Others I greeted happily, like the old acquaintances they were, either from photographs or from seeing them in museums to which Bolzano had lent them: Piero della Francesca's softly glowing Madonna and Child, with a lively dwarf of a bambino as charmingly repulsive as only a fifteenth-century artist could make an infant; and Gainsborough's sedate Henry Colchester and His Family, who peered coolly out of their frame at me, complacent and incurious, as if they never doubted that they were solid flesh and blood, and blue blood at that, but they weren't quite sure what I might be.

The show wasn't big enough for the conventional arrangement into little bays and rooms (Mannerism and the High Renaissance, Seventeenth-Century Minor Dutch Masters, etc.).

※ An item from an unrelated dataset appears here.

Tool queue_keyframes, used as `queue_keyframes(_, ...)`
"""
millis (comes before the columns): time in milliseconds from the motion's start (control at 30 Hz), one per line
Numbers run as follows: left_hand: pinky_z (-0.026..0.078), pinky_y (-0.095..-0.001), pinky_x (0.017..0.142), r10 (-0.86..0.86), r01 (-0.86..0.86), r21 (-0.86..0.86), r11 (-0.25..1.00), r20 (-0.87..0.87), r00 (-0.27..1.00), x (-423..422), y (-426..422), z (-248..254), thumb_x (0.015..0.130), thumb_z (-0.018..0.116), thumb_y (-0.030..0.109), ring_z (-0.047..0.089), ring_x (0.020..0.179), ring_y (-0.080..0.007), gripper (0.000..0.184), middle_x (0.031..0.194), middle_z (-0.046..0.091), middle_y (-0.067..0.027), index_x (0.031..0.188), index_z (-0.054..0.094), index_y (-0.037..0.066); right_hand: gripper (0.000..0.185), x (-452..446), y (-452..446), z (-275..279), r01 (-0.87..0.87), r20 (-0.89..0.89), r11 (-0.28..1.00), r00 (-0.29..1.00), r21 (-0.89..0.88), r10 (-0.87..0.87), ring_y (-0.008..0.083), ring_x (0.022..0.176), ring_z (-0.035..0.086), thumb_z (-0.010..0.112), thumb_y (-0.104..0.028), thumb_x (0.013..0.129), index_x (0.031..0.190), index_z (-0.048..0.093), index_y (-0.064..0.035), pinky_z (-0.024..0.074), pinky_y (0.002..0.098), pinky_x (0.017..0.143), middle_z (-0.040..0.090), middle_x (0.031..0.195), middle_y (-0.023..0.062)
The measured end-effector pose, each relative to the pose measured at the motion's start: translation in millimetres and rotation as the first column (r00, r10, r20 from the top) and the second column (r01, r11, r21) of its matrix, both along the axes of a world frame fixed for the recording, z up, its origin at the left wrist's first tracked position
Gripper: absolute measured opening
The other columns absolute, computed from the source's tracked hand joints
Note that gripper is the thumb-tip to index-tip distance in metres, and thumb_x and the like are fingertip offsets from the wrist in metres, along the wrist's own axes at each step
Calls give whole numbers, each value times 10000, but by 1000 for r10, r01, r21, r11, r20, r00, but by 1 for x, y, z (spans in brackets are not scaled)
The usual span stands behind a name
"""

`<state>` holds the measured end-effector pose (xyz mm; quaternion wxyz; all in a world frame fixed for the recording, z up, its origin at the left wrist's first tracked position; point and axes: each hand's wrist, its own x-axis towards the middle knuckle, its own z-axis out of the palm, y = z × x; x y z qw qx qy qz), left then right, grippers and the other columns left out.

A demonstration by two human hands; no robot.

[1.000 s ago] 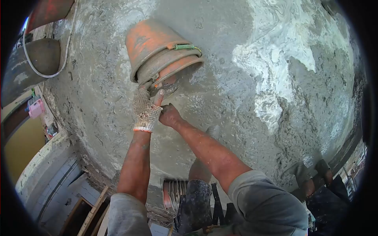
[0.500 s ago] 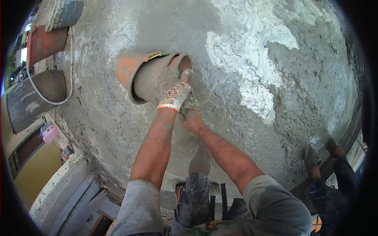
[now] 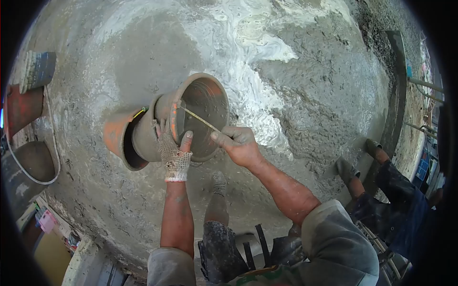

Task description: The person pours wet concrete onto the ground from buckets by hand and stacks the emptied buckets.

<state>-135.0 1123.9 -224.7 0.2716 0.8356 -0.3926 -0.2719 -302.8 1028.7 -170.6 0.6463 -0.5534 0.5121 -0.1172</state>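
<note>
Several cement-coated buckets lie tipped on the wet grey floor, one inside another. The orange outer bucket (image 3: 114,135) is at the left, and the nearest bucket (image 3: 205,102) shows its open mouth. My left hand (image 3: 173,150), in a dirty knitted glove, grips the side of the nearest bucket near its rim, thumb raised. My bare right hand (image 3: 238,144) is closed on the bucket's thin handle (image 3: 200,119), which stretches across the mouth. A green-yellow piece (image 3: 139,113) shows on the outer bucket's rim.
Wet cement with a pale slurry streak (image 3: 248,71) covers the floor. More buckets, one red (image 3: 24,110) and one dark (image 3: 29,167), stand at the left edge. A person's dark-clothed legs (image 3: 396,200) and muddy feet are at the right. A long dark board (image 3: 395,90) lies beyond.
The inner buckets have been drawn out of the orange one and turned, so a mouth now faces up. My right hand has moved right and up with the handle. The view has shifted.
</note>
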Motion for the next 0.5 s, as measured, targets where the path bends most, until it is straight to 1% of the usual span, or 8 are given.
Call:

Instead they were simply hung chronologically, well separated, each painting with an informational plaque at its side. The only exceptions to this staid progression were an inconspicuous alcove near the exit, where the copies of the twelve still-missing paintings were modestly hung (with the sad exception of the "Michelangelo"), and a dramatic three-sided bay, draped with green silk brocade, which was the centerpiece of the room and of the exhibition. Here three paintings were dramatically displayed: the newly discovered cache from Hallstatt. I had kept this for last on purpose, saving it the way a kid puts off the best part of dinner.

They were superb. A florid, frenzied Rape of the Sabines by Rubens, one of many versions, looked less like a rape than a good party that had gotten a little out of hand, but the composition was awesome, and the flesh tones, with liberal applications of his brightest, blushingest rapine pink, were marvelous. The Titian was sensual and robust too-a sexy Venus and the Lute Player. There are also several versions of this painting, and this was one of the best, broadly painted with a grand and sure-handed disregard for detail.

And then, seemingly from a different universe, the Vermeer. Of all painters, with the possible exception of Rembrandt, it is Vermeer who strikes the deepest chord in me. But Rembrandts are plentiful; there are hundreds of paintings, etchings, drawings. In all the world, however, there are only thirty undisputed Vermeers, with another dozen arguables-forty-two at the outside-and this, of course, was one I had never seen before. Bolzano had actually owned two Vermeers, the only private collector who did. Both had been taken for Hitler's museum in Linz by the fuhrer's designated art-looting unit, the ERR, but the other, A Woman Peeling Apples, had never been recovered. A fine copy hung with the rest of the copies in the cheerless corner by the exit.

But the other one, thank God, was back in this world, right in front of me, and I stood looking at it for a long time. When you look at a Vermeer, even after a Durer or a Piero, it's as if you've been seeing things through badly focused binoculars and someone just turned the knob; everything is gemlike, focused, sharper than reality itself.